E nessuno che si chieda cosa ne sarà di loro adesso che sono condannati ad attraversare un periodo di carestia, mentre noi attraversiamo un periodo di epidemia. Perché i piccioni, invero, non li notiamo neanche quando ci camminano tra le gambe. Sembrano invadenti, invece sono discreti. Addirittura rispettosi. Cedono il passo. Eleganti, sebbene panciuti e golosi. Altro che animaletti rozzi e volgari, che nulla avrebbero a che fare con i loro nobili fratelli, le bianche colombe, simbolo di pace.

Le arterie pulsanti di Milano, così come Piazza del Duomo, sono gremite di uccelli urbanizzati che oggi affollano enormi marciapiedi incredibilmente vacanti. Formano fitti assembramenti, agli esseri umani per ora vietati. Rincorrono un pezzetto di pane, finito lì chissà come, lo beccano a turno, rincorrendolo, mentre esso rimbalza da una parte all’altra della via. In pochi nel gruppo riescono ad inghiottire un boccone, tuttavia non diventano aggressivi l’uno con l’altro. Sono rassegnati. Se la caveranno in qualche modo o moriranno di fame?
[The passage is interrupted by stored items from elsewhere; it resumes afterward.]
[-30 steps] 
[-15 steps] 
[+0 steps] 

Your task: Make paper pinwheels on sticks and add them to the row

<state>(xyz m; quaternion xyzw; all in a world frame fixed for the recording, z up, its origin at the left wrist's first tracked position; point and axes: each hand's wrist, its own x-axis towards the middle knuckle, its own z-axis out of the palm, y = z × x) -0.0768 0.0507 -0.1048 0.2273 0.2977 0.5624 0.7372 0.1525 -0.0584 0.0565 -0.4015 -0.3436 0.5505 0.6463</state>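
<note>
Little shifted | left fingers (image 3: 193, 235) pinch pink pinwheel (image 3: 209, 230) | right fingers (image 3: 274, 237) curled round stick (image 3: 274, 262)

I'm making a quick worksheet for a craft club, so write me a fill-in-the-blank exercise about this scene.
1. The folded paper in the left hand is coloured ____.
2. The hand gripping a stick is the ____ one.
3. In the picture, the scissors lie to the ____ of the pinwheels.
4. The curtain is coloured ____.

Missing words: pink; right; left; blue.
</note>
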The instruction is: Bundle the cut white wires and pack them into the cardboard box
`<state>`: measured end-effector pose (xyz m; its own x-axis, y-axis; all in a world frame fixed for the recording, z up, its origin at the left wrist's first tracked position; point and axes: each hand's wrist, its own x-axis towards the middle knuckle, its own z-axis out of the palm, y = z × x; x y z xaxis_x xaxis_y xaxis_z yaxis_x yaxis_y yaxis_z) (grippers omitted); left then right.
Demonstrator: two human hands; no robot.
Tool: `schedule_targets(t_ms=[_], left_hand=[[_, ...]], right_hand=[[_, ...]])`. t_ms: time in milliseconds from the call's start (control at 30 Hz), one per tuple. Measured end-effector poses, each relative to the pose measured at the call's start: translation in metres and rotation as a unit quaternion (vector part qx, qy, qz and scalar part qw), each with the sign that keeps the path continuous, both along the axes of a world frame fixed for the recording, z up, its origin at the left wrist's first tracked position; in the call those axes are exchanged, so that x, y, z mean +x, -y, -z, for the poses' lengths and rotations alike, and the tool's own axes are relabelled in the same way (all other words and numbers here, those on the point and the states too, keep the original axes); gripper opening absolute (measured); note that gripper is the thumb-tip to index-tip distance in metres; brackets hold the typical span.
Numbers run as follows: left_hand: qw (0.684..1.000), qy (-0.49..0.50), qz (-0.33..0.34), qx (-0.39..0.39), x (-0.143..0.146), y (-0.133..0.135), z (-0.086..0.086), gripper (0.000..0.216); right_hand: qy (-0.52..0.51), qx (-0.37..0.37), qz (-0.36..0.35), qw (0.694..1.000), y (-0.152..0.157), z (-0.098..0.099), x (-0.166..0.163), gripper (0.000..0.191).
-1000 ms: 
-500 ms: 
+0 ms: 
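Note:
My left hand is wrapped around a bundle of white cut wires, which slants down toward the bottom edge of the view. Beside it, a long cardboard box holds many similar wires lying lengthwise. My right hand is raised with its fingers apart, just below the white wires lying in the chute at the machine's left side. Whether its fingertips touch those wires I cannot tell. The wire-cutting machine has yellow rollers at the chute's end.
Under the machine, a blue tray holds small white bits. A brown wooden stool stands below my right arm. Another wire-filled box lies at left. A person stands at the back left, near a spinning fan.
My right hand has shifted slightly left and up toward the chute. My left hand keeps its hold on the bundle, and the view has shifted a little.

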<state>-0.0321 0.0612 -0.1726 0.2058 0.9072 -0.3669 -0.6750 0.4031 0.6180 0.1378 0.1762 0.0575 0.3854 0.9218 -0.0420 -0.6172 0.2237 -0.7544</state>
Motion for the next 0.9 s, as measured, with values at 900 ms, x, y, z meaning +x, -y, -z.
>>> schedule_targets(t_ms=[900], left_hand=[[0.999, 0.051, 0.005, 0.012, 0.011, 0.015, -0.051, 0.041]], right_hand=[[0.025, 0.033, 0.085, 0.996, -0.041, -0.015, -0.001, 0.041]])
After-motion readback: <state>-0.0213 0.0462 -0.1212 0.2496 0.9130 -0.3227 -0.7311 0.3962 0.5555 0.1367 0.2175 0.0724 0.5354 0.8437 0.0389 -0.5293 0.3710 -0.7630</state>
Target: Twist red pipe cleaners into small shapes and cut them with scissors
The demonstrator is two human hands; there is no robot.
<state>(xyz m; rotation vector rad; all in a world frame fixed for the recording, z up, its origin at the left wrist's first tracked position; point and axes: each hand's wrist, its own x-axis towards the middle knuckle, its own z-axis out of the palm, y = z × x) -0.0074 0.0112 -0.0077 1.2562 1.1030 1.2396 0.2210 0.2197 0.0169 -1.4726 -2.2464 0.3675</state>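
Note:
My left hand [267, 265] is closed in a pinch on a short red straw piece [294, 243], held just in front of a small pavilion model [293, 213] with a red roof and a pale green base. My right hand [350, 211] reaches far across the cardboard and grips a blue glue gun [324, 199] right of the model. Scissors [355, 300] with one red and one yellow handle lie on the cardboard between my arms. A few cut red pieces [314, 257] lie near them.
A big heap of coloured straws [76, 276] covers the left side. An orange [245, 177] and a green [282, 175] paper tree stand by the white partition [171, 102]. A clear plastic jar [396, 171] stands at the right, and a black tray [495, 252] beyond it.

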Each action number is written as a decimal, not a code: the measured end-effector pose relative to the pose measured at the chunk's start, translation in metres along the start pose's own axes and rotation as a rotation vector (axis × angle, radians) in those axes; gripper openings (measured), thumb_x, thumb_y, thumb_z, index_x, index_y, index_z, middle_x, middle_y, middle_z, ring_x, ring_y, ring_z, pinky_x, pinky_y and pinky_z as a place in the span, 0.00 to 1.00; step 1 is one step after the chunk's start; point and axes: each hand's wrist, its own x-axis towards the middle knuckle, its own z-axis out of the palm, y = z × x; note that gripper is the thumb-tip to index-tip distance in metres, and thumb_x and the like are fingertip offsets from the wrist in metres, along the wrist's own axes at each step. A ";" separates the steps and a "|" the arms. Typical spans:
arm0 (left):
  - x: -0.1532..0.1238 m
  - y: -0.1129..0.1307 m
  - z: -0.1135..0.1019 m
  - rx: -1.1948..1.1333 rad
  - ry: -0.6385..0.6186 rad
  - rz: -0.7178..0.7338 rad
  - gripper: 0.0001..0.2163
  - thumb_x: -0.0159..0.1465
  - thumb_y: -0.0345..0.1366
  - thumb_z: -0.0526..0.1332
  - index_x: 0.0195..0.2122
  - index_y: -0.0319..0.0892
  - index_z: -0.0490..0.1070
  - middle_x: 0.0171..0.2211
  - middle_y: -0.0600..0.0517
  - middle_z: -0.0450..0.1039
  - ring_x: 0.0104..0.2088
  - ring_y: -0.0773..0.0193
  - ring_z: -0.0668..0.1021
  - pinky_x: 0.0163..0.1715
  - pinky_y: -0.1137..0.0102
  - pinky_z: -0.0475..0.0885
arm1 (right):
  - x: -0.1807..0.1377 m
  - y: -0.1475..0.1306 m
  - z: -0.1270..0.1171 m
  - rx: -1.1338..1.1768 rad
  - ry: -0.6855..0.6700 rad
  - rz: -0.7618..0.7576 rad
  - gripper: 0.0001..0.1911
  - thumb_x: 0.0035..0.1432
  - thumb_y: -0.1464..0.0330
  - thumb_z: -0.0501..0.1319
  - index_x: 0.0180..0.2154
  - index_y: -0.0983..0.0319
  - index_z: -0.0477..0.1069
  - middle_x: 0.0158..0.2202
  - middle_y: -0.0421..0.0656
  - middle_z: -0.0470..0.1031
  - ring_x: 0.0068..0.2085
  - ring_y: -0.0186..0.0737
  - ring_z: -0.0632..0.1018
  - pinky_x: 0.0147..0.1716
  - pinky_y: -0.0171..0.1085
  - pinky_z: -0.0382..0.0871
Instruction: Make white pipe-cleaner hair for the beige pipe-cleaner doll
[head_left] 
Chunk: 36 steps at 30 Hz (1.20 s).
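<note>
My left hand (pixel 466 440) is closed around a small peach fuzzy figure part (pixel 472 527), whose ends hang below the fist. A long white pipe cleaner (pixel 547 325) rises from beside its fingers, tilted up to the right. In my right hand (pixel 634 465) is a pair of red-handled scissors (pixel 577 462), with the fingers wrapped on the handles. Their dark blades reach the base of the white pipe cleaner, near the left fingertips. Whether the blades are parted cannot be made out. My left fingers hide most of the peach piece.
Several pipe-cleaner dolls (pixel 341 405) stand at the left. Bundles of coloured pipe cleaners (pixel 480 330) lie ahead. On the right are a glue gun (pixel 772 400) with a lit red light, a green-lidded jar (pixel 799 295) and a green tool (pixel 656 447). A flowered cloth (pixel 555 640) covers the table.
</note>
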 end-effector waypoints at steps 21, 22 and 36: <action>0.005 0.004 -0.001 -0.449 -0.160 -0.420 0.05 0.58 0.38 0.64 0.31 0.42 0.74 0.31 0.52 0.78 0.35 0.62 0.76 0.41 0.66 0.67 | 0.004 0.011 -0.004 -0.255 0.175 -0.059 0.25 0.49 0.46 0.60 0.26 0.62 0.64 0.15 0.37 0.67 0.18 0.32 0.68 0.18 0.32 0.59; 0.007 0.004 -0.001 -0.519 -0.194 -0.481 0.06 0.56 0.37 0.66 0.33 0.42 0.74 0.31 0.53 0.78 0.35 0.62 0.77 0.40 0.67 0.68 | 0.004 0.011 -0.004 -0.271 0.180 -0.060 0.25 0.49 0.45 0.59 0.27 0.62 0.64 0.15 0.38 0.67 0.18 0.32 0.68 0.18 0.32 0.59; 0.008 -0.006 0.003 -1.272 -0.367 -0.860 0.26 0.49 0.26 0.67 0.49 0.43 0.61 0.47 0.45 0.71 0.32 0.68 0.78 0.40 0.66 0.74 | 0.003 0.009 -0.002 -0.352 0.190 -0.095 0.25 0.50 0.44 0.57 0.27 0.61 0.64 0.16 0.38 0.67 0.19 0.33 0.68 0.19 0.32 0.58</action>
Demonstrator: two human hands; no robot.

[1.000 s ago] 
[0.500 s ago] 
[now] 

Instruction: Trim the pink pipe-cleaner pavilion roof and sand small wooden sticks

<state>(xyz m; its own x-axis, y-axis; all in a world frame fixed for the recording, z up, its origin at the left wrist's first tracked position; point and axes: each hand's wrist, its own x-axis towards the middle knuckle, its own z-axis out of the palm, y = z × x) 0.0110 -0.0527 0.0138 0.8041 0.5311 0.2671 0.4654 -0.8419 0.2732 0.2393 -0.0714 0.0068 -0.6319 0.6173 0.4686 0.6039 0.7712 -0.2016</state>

Si stima che ogni colombo selvatico necessiti di circa 30 grammi di cibo secco e di 60-90 grammi di acqua al dì. Almeno l’80% di questi consumi nei centri storici è garantita dalla presenza delle persone, le quali involontariamente foraggiano i pennuti. Ciò significa che a Roma, Milano, Venezia, Torino, Firenze e in ogni altra città d’Italia i piccioni sono rimasti quasi del tutto senza viveri. E non possono recarsi al supermercato per acquistare i beni di prima necessità.

Se la passano meglio nutrie e cigni. La quiete che ha avvolto la metropoli si percepisce da lontano ed induce queste bestiole a spingersi fino alle porte dell’urbe. E pure più in fondo. Nella darsena milanese sono state avvistate corpulenti nutrie in visita dalle campagne. Avranno saputo che questo è il periodo migliore per viaggiare. Almeno per loro. “Cosa diavolo è successo? Cos’è questa insolita pace? Andiamo a dare un’occhiata”, deve avere invece pensato quel bellissimo cigno filmato sul letto del naviglio a Milano. Scivola soave sulla superficie immobile dell’acqua sui cui si riverberano le luci dei lampioni, muovendo l’esile collo una volta a destra e una volta sinistra. Candido. Puro. Incontaminato.

Macchiolina bianca in questo nero intenso nel quale ci troviamo.